### [What you will do]
Below are some records. Print all of them exactly as they appear.

(Data records)
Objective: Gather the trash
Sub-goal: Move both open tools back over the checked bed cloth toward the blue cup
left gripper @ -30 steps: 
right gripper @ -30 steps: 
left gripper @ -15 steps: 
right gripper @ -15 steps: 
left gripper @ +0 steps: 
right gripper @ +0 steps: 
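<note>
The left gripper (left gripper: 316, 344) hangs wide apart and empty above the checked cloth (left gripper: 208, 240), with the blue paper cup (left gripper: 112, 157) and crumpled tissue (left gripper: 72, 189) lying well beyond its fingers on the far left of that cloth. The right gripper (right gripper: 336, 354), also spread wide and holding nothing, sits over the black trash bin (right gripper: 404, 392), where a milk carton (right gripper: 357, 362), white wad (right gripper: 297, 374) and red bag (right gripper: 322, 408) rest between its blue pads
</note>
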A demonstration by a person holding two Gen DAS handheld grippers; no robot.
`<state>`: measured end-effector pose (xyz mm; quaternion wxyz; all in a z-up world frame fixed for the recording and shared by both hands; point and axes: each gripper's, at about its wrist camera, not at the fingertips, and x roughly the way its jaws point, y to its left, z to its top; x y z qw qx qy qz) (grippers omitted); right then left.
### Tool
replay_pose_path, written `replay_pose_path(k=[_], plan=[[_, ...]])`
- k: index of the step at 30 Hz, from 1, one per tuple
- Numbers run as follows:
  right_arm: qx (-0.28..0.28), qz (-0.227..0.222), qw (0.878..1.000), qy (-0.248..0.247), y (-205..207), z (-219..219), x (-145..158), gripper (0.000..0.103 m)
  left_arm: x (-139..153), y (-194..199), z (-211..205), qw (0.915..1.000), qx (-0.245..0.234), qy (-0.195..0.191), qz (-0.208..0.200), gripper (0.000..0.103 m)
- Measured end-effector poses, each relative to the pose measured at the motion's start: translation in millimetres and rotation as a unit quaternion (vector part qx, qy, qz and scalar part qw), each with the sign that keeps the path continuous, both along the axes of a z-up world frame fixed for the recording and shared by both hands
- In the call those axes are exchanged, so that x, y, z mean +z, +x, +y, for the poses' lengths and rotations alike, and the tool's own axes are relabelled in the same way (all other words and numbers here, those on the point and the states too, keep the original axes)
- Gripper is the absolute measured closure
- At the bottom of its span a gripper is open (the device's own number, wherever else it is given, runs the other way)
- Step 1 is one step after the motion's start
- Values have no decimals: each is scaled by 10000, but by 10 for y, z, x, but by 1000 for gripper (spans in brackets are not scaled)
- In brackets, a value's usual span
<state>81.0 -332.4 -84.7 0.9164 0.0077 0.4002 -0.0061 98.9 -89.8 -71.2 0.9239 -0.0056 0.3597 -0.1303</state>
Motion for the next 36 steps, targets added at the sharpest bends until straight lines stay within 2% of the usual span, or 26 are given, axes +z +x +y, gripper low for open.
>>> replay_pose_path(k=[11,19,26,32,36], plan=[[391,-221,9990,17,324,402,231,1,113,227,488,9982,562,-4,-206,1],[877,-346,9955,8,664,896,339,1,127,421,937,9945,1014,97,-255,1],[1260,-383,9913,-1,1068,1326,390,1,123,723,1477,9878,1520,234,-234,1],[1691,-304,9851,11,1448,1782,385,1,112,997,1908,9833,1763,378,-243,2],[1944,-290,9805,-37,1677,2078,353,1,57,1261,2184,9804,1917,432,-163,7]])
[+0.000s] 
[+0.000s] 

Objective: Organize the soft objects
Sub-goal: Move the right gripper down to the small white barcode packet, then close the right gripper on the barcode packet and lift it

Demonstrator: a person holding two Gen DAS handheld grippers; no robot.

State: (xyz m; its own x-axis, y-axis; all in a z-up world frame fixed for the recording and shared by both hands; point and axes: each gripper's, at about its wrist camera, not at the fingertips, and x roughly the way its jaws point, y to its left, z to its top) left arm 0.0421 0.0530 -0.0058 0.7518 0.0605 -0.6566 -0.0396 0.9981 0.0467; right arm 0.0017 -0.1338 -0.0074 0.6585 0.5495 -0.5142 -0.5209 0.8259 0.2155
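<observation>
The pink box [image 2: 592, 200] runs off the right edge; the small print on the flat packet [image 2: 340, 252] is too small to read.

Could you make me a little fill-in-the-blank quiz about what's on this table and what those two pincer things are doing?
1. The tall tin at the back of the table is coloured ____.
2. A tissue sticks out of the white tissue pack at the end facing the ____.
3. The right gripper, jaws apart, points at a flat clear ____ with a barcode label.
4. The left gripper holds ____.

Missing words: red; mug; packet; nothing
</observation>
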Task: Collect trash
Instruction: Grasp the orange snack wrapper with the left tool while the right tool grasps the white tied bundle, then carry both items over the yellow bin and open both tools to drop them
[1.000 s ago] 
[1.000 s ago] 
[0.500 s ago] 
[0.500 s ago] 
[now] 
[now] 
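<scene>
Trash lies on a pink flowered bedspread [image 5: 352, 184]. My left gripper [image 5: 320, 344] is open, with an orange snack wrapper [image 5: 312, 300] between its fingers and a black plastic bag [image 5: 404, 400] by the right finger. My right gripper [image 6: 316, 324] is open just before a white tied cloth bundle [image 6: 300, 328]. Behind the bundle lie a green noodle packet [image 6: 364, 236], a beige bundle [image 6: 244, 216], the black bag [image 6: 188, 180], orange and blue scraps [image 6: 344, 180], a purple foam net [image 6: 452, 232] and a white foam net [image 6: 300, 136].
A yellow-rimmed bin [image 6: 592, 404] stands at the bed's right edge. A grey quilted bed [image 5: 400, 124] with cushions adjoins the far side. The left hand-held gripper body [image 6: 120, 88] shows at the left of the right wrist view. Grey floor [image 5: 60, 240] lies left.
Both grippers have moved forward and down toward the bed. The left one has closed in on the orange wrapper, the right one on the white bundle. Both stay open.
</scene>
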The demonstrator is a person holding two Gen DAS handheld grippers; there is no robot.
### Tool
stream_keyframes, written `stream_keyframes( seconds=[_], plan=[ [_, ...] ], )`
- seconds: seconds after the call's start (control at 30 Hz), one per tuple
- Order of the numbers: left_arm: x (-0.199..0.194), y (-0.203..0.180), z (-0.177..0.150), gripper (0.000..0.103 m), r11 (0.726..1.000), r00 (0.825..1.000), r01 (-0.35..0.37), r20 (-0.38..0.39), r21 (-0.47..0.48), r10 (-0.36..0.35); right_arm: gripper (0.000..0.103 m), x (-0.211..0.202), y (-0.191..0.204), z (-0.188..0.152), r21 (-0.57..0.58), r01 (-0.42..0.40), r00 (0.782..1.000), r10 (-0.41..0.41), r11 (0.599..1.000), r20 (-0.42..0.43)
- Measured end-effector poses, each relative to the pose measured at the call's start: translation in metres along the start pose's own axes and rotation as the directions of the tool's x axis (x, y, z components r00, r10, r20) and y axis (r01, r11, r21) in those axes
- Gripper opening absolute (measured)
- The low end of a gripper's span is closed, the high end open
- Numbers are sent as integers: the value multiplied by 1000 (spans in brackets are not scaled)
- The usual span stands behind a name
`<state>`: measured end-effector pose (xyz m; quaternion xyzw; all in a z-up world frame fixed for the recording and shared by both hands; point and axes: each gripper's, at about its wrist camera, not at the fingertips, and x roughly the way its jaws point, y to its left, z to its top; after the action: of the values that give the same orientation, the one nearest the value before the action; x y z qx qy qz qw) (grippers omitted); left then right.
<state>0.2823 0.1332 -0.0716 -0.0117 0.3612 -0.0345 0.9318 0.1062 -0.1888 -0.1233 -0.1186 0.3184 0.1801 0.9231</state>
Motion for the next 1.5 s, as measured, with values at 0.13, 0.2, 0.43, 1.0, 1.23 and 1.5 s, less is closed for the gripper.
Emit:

### [Exercise result]
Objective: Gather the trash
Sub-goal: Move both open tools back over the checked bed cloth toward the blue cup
left gripper @ -30 steps: 
right gripper @ -30 steps: 
left gripper @ -15 steps: 
right gripper @ -15 steps: 
left gripper @ +0 steps: 
right gripper @ +0 steps: 
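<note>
The left gripper (left gripper: 316, 344) hangs wide apart and empty above the checked cloth (left gripper: 208, 240), with the blue paper cup (left gripper: 112, 157) and crumpled tissue (left gripper: 72, 189) lying well beyond its fingers on the far left of that cloth. The right gripper (right gripper: 336, 354), also spread wide and holding nothing, sits over the black trash bin (right gripper: 404, 392), where a milk carton (right gripper: 357, 362), white wad (right gripper: 297, 374) and red bag (right gripper: 322, 408) rest between its blue pads
</note>
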A demonstration by a person holding two Gen DAS handheld grippers; no robot.
`<state>`: measured end-effector pose (xyz mm; quaternion wxyz; all in a z-up world frame fixed for the recording and shared by both hands; point and axes: each gripper's, at about its wrist camera, not at the fingertips, and x roughly the way its jaws point, y to its left, z to its top; x y z qw qx qy qz) (grippers omitted); right then left.
### Tool
replay_pose_path, written `replay_pose_path(k=[_], plan=[[_, ...]])`
- k: index of the step at 30 Hz, from 1, one per tuple
- Numbers run as follows:
  right_arm: qx (-0.28..0.28), qz (-0.227..0.222), qw (0.878..1.000), qy (-0.248..0.247), y (-205..207), z (-219..219), x (-145..158), gripper (0.000..0.103 m)
  left_arm: x (-139..153), y (-194..199), z (-211..205), qw (0.915..1.000), qx (-0.245..0.234), qy (-0.195..0.191), qz (-0.208..0.200), gripper (0.000..0.103 m)
- Measured end-effector poses, each relative to the pose measured at the motion's start: translation in millimetres and rotation as a unit quaternion (vector part qx, qy, qz and scalar part qw), each with the sign that keeps the path continuous, both along the axes of a z-up world frame fixed for the recording and shared by both hands
- In the call those axes are exchanged, so that x, y, z mean +z, +x, +y, for the poses' lengths and rotations alike, and the tool's own axes are relabelled in the same way (all other words and numbers here, those on the point and the states too, keep the original axes)
- Gripper is the absolute measured closure
- At the bottom of its span a gripper is open (the device's own number, wherever else it is given, runs the other way)
- Step 1 is one step after the motion's start
- Values have no decimals: each is scaled by 10000, but by 10 for y, z, x, but by 1000 for gripper (spans in brackets are not scaled)
- In brackets, a value's usual span
<state>81.0 -332.4 -84.7 0.9164 0.0077 0.4002 -0.0061 98.9 -89.8 -71.2 0.9239 -0.0056 0.3597 -0.1303</state>
Motion for the next 36 steps, targets added at the sharpest bends until straight lines stay within 2% of the usual span, or 26 are given, axes +z +x +y, gripper low for open.
>>> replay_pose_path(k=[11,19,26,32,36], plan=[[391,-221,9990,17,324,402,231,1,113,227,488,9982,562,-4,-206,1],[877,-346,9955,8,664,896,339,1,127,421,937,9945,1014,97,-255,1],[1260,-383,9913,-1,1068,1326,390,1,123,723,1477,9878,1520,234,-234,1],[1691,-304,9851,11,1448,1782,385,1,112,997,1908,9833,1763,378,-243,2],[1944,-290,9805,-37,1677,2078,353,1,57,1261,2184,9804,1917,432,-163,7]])
[+0.000s] 
[+0.000s] 

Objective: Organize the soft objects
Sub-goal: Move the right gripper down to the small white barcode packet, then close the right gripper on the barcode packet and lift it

Demonstrator: a person holding two Gen DAS handheld grippers; no robot.

State: (xyz m; its own x-axis, y-axis; all in a z-up world frame fixed for the recording and shared by both hands; point and axes: each gripper's, at about its wrist camera, not at the fingertips, and x roughly the way its jaws point, y to its left, z to its top) left arm 0.0421 0.0530 -0.0058 0.7518 0.0605 -0.6566 -0.0396 0.9981 0.0467; right arm 0.0017 -0.1338 -0.0074 0.6585 0.5495 -0.5142 -0.5209 0.8259 0.2155
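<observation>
The pink box [image 2: 592, 200] runs off the right edge; the small print on the flat packet [image 2: 340, 252] is too small to read.

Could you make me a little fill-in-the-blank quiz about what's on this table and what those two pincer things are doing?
1. The tall tin at the back of the table is coloured ____.
2. A tissue sticks out of the white tissue pack at the end facing the ____.
3. The right gripper, jaws apart, points at a flat clear ____ with a barcode label.
4. The left gripper holds ____.

Missing words: red; mug; packet; nothing
</observation>
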Task: Collect trash
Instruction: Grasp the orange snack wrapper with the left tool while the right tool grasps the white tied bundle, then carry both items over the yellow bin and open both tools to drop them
[1.000 s ago] 
[1.000 s ago] 
[0.500 s ago] 
[0.500 s ago] 
[now] 
[now] 
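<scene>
Trash lies on a pink flowered bedspread [image 5: 352, 184]. My left gripper [image 5: 320, 344] is open, with an orange snack wrapper [image 5: 312, 300] between its fingers and a black plastic bag [image 5: 404, 400] by the right finger. My right gripper [image 6: 316, 324] is open just before a white tied cloth bundle [image 6: 300, 328]. Behind the bundle lie a green noodle packet [image 6: 364, 236], a beige bundle [image 6: 244, 216], the black bag [image 6: 188, 180], orange and blue scraps [image 6: 344, 180], a purple foam net [image 6: 452, 232] and a white foam net [image 6: 300, 136].
A yellow-rimmed bin [image 6: 592, 404] stands at the bed's right edge. A grey quilted bed [image 5: 400, 124] with cushions adjoins the far side. The left hand-held gripper body [image 6: 120, 88] shows at the left of the right wrist view. Grey floor [image 5: 60, 240] lies left.
Both grippers have moved forward and down toward the bed. The left one has closed in on the orange wrapper, the right one on the white bundle. Both stay open.
</scene>
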The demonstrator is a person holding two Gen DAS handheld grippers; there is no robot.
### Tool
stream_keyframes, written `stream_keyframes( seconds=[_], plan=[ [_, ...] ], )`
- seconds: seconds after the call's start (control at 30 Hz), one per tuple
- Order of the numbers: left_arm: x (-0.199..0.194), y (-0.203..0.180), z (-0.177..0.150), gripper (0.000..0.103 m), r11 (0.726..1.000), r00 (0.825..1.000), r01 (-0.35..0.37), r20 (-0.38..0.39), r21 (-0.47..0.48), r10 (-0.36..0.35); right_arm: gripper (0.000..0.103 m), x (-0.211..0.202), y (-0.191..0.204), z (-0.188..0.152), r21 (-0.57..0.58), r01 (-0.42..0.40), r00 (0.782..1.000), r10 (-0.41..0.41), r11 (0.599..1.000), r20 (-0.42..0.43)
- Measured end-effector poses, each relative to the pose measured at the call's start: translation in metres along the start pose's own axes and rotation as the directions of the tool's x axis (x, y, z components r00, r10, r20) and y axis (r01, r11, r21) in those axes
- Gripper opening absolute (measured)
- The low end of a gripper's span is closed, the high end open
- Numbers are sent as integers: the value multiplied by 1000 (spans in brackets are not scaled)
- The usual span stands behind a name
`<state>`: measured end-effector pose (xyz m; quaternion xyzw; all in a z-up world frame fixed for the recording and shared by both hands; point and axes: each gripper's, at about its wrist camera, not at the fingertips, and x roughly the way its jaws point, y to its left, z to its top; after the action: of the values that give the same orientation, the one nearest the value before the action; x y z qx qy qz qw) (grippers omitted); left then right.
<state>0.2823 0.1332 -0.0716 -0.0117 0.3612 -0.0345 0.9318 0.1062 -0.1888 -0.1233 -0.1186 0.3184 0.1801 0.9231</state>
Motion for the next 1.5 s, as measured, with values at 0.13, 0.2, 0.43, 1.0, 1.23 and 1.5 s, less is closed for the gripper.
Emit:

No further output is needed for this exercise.